Disturbia, que se estrenó en nuestro país el pasado viernes, es construída en la base del mítico filme de Hitchcock. Alguien que es obligado a quedarse en un lugar y comienza a espiar a la gente. Aquí, James Stewart es sustituído por el omnipresente Shia LaBeouf, un adolescente problemático que, debido a un señor fostión que le pega a su profesor de italiano (español en la versión original), le condenan a estar bajo arresto domicilario.
El problema de Disturbia es que no ofrece ni aporta prácticamente nada nuevo al género, porque hasta que la cosa no se pone mínimamente seria, la película resulta ser una tipica, forzada ("Te iba a condenar a un año de reformatorio, pero como sé lo que es perder a un padre, y me das pena, pues hala, un mes de arresto domicilario" ¿¿¿¡¡¡!!!???) y topiquísima película teenager de las de toda la vida.
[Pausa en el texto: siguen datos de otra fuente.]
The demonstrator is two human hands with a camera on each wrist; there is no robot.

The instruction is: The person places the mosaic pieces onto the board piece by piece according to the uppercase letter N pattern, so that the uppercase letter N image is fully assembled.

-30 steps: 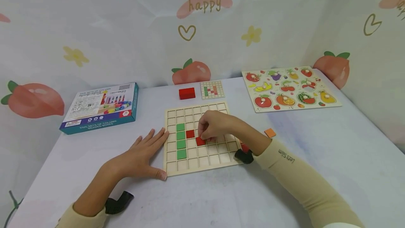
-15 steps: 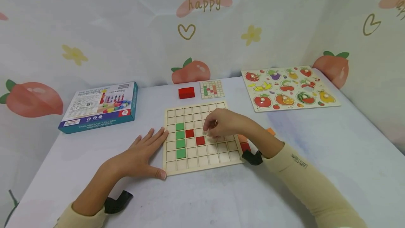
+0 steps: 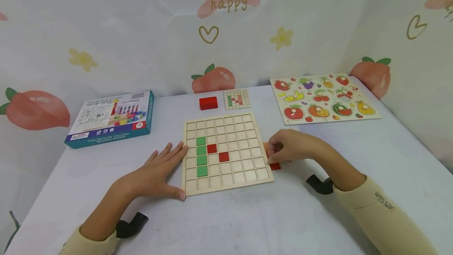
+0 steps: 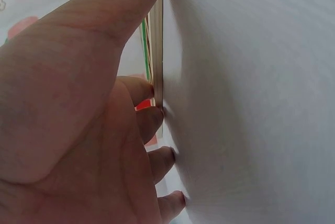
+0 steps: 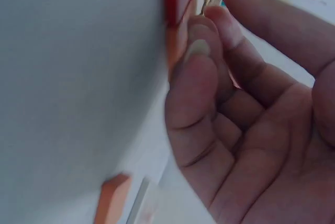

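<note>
Head view takes in the whole board point(image 3: 226, 169): four green tiles point(image 3: 201, 160) in one column, two red tiles point(image 3: 223, 156) stepping diagonally away to their right, and the left hand point(image 3: 157, 178) spread flat at the left edge, thumb by the near corner. Left wrist view catches the board mostly side-on, but adds the fingertips point(image 4: 179, 198) meeting the tabletop point(image 4: 251, 103). Right wrist view reveals a lone orange tile point(image 5: 112, 199) that the right hand point(image 3: 293, 146) hides from the head camera. A red piece point(image 3: 275, 166) and an orange piece point(image 3: 265, 147) lie just outside the board's right edge, at that hand's bent fingertips and partly covered; whether it pinches either, I cannot tell
</note>
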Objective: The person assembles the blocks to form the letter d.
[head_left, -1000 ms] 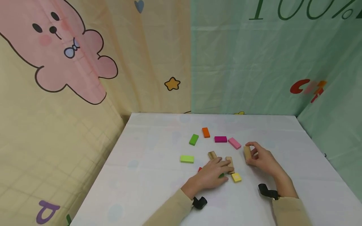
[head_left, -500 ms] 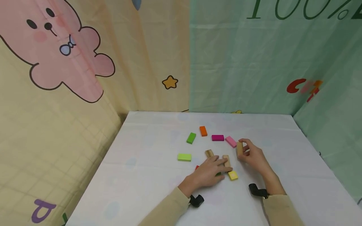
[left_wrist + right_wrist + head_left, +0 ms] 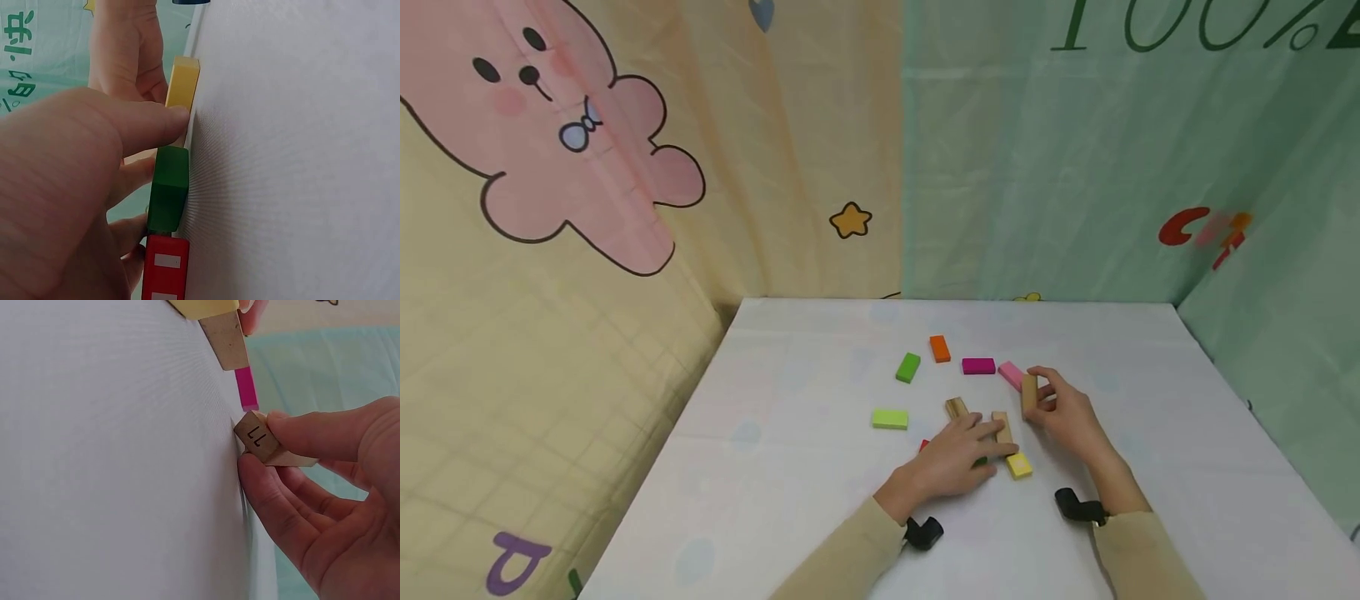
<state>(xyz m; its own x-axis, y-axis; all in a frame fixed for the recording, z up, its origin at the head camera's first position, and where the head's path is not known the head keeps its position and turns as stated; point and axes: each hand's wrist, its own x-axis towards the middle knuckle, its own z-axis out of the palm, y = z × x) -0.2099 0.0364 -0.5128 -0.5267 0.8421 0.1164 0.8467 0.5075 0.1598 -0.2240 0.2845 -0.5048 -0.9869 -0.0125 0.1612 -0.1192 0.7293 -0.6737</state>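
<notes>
My right hand (image 3: pixel 1066 418) pinches a plain wooden block (image 3: pixel 1029 396) between thumb and fingers, right beside the pink block (image 3: pixel 1011 375). In the right wrist view, dark marks show on the end of that wooden block (image 3: pixel 258 439). My left hand (image 3: pixel 951 460) lies over a cluster of blocks with its fingers extended. Its fingers reach onto a wooden block (image 3: pixel 1001 422), and its thumb is by a dark green block (image 3: pixel 169 187). A yellow block (image 3: pixel 1019 466) sits by the fingertips. Partly hidden under the hand are a red block (image 3: pixel 166 265) and another wooden block (image 3: pixel 956 407).
Around the cluster lie a lime block (image 3: pixel 890 419), a green block (image 3: pixel 907 367), an orange block (image 3: pixel 939 348) and a magenta block (image 3: pixel 978 366). The white-covered table (image 3: pixel 760 500) ends at fabric walls behind and beside it.
My right hand has brought its wooden block leftward, up to the pink block. My left hand stays in place over the cluster. The head view has shifted slightly.
</notes>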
De las previsibles, y de las que tienen fallos de guión gordos (atentos a una cagada MONUMENTAL, relacionada con el personaje de la madre del prota -interpretada por Carrie-Anne Moss; ¿recordáis a Trinity de Matrix?-, cuando empieza el clímax final). Un Hitchcock reciclado (y edulcorado) para teenagers.
Le salva por poco de la quema el que sea entretenida, ese clímax final taquicárdico y bastante conseguido a juzgar por los tiempos que corren, y un Shia LaBeouf majísimo que vuelve a clavar su papel.